■ **Try it**: Aim for an exact copy of the listing, without any images.

■ **Information provided**:
──────────────────────────────

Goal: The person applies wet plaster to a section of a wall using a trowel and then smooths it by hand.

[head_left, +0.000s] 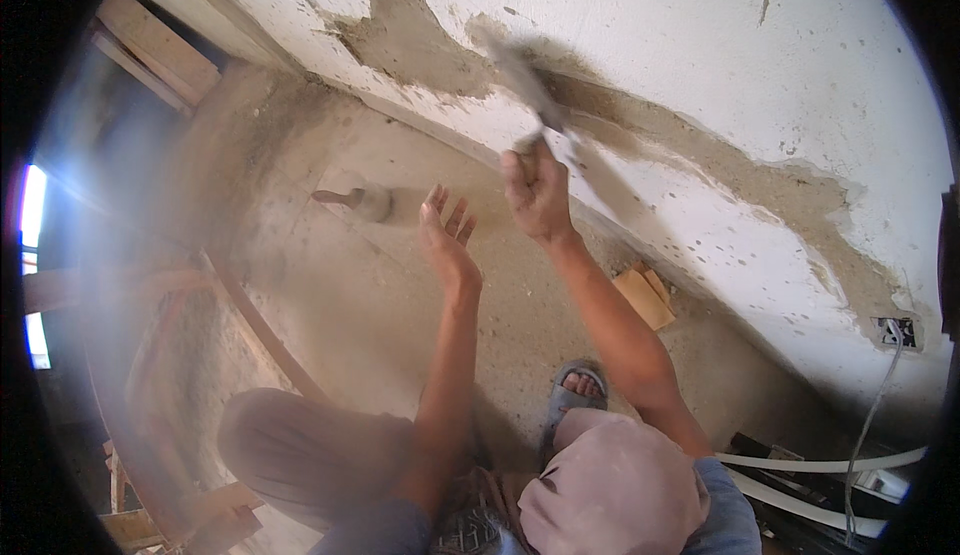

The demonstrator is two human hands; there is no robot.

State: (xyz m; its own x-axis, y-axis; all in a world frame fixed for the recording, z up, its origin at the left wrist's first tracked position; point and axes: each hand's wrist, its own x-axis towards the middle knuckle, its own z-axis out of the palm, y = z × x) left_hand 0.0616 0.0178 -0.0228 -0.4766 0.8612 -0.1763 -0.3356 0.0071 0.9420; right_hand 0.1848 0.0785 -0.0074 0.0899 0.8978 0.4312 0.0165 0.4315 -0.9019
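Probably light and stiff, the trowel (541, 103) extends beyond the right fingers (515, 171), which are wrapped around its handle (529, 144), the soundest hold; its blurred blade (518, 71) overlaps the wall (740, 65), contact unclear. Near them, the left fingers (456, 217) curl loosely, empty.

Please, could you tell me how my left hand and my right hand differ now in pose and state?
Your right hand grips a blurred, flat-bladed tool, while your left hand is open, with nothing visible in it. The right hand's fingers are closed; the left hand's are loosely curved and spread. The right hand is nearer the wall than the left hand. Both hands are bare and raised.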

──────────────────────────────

■ **Response area**:
Goal: The person applies wet plaster to a section of a wall using a trowel and then smooths it by hand.

[head_left, +0.000s] 

The demonstrator is two human hands; there is no robot.

State: (xyz m; its own x-axis, y-axis; all in a world frame fixed for the recording, z up, its origin at the left wrist's first tracked position; point and axes: each hand's wrist, its own x-axis towards the middle knuckle, its own z-axis out of the palm, y = z × x) left_hand 0.0616 0.0178 -0.0228 -0.4766 0.8612 -0.1763 -0.3356 0.0071 0.9420; right_hand 0.1848 0.0785 -0.0074 0.0899 0.8978 0.4312 0.0165 0.4315 -0.9019
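Probably light and stiff, the trowel (541, 103) extends beyond the right fingers (515, 171), which are wrapped around its handle (529, 144), the soundest hold; its blurred blade (518, 71) overlaps the wall (740, 65), contact unclear. Near them, the left fingers (456, 217) curl loosely, empty.

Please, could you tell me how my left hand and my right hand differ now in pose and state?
Your right hand grips a blurred, flat-bladed tool, while your left hand is open, with nothing visible in it. The right hand's fingers are closed; the left hand's are loosely curved and spread. The right hand is nearer the wall than the left hand. Both hands are bare and raised.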

Nothing else is needed, and the exercise is over.